What is being asked. Print the whole listing again exactly, keeping no pictures in it.

Data section.
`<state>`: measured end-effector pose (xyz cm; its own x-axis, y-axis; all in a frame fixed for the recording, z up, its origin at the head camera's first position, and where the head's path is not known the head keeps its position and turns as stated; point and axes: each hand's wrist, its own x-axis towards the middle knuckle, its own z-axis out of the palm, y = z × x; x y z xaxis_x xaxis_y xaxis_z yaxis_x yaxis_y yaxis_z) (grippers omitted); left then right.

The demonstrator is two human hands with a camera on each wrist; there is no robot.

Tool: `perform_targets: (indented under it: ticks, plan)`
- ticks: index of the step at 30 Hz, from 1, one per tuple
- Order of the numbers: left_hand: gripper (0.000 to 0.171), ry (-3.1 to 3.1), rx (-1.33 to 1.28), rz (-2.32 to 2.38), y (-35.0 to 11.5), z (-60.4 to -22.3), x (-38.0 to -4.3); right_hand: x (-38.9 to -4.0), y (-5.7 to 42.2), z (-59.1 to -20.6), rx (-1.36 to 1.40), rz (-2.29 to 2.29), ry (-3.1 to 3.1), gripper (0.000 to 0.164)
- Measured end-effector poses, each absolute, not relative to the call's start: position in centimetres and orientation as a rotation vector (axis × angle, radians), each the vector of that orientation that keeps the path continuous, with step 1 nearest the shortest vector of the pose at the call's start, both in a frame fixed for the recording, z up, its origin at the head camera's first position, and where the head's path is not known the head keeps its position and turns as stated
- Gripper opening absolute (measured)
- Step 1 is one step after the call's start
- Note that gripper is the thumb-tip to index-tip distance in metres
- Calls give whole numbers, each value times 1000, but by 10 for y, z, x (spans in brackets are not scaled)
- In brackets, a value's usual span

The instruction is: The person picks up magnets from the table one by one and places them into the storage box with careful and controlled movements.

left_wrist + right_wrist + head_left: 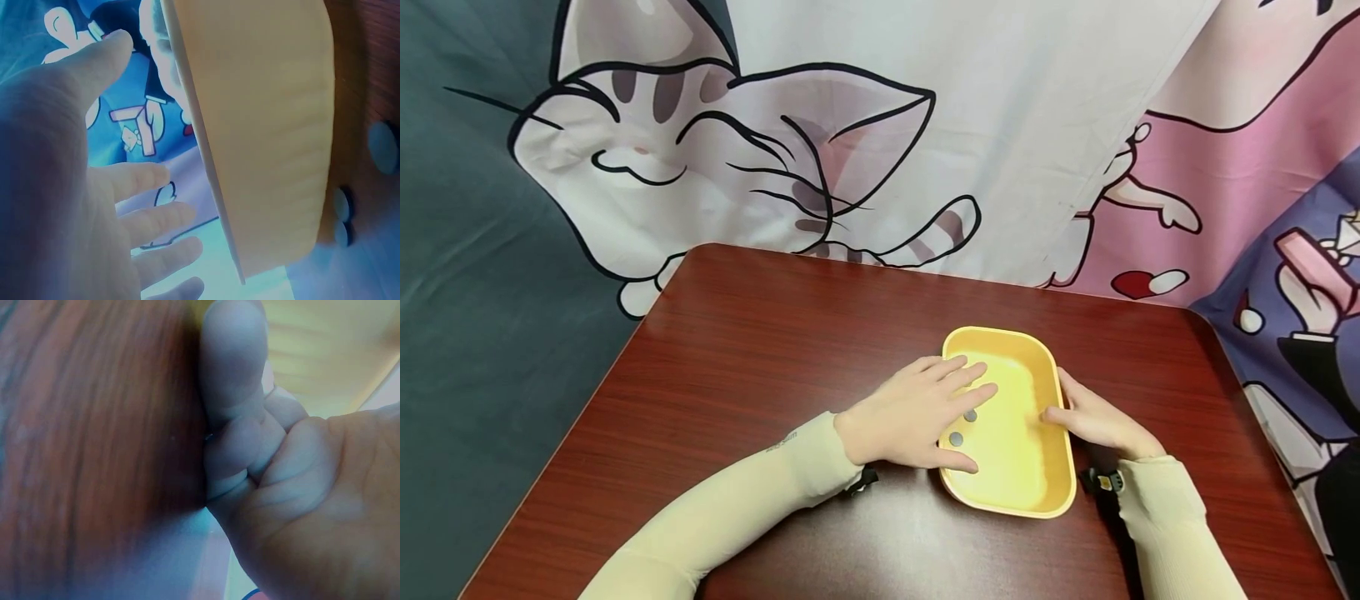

Task response.
`<state>`: measured end-effector pose (xyz cm; its own x-axis, y-axis; all in a frame fixed for the recording, z up, its origin at the head camera's first position, and where the head's path is not known the head keeps its position and turns as stated; point and axes: each hand's wrist, its own x-axis towards the middle knuckle, its own z-axis out of the palm, y = z × x; x y z xaxis_x xaxis_y xaxis_z yaxis_x yaxis_y yaxis_z) (grippers omitted); left then right.

The demonstrator is two human hands with a camera on each wrist; there is no robot.

Tool: `perform_targets: (indented under it: ticks, plan)`
- ticks: index of the step at 30 Hz, from 1, one per tuple
- Order of the numbers: left_hand: gripper (0.000 to 0.171), ry (-3.1 to 3.1), rx (-1.33 to 1.28), rz (-2.32 to 2.38), y (-35.0 to 11.5), z (-60.4 to -22.3), x (-38.0 to -4.3); right_hand: x (-38.9 to -4.0), y (-5.7 to 42.2), z (-59.1 to -20.6), rx (-1.36 to 1.40), rz (-2.29 to 2.29), ry (-3.1 to 3.1), gripper (0.000 to 0.164)
- Measured end-effector poses, each absolute, not relative to the call's start: position in centimetres and orientation as a rotation vector (axis × angle, radians), each the vector of that orientation that keeps the path continuous, with step 1 nearest the shortest vector of the pose at the call's start, both in a frame fixed for the recording, z up, its origin at the head camera's first position, and where the head's path is not known the head keeps its position and turns as stated
- Gripper opening absolute (measured)
- Step 1 is one step after the call's start
- Note that gripper is the thumb-tip to index-tip distance in metres
- Calls give whole numbers, each value times 1000, but by 10 for y, z, x (spans in brackets are not scaled)
- In brackets, a value's usual span

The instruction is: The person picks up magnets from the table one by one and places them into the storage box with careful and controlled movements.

left_wrist + right_wrist + head_left: 

The exercise requires nothing more than what has been given.